**Work required**
Output only the lines from the start of the entries through the line holding "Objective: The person". Each line must match the original exactly.

[Records from a data source]
──────
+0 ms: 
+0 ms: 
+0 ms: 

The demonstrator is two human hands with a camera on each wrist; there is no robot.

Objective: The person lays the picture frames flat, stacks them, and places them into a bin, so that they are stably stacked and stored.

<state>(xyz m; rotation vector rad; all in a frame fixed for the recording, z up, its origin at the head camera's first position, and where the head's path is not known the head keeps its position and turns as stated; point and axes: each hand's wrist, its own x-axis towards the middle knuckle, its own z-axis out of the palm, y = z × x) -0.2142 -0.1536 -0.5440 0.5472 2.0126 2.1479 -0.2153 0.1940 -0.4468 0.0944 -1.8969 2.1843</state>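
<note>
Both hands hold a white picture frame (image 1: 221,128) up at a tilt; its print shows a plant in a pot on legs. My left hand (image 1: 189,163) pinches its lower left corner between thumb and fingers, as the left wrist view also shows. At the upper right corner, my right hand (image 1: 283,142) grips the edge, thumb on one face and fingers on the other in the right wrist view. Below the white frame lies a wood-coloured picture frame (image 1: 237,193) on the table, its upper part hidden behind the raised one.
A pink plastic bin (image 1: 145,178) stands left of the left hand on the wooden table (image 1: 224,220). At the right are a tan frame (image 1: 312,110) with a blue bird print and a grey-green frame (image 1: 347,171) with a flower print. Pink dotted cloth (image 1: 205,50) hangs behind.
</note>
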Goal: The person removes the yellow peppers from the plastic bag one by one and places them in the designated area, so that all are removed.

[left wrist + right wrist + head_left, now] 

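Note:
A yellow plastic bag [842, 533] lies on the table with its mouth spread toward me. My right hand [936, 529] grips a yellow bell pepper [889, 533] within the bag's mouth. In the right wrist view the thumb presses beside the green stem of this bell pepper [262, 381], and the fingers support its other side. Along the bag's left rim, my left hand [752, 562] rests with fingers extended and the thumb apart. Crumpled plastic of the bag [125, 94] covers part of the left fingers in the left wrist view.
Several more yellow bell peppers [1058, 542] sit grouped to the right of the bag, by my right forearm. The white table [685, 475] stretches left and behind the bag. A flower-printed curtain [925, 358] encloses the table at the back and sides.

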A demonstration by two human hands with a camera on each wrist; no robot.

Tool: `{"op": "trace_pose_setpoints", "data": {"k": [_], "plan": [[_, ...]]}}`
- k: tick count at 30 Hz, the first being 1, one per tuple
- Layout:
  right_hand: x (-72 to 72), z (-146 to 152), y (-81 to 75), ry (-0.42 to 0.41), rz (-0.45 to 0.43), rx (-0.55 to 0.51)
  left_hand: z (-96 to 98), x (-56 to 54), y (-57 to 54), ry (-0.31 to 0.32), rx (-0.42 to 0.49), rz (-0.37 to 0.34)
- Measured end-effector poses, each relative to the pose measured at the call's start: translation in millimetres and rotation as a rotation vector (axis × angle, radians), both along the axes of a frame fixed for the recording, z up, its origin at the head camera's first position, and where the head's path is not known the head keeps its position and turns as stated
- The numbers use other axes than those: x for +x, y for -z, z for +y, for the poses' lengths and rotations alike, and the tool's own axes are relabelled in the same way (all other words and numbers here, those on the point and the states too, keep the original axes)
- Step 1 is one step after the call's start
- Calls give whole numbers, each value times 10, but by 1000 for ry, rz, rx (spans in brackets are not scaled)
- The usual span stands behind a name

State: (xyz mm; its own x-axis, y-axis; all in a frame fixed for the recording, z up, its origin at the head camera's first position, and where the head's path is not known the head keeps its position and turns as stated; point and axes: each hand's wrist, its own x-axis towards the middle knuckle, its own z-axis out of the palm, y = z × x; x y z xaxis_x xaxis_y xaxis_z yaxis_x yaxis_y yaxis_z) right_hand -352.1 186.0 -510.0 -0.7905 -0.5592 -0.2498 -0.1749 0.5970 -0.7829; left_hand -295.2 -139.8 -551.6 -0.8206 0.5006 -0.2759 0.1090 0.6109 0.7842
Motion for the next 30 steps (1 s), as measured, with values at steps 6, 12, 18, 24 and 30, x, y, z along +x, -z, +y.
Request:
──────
**Solution to this exercise**
+0 ms: 
+0 ms: 
+0 ms: 

The demonstrator is two human hands with a camera on each wrist; there is no robot.

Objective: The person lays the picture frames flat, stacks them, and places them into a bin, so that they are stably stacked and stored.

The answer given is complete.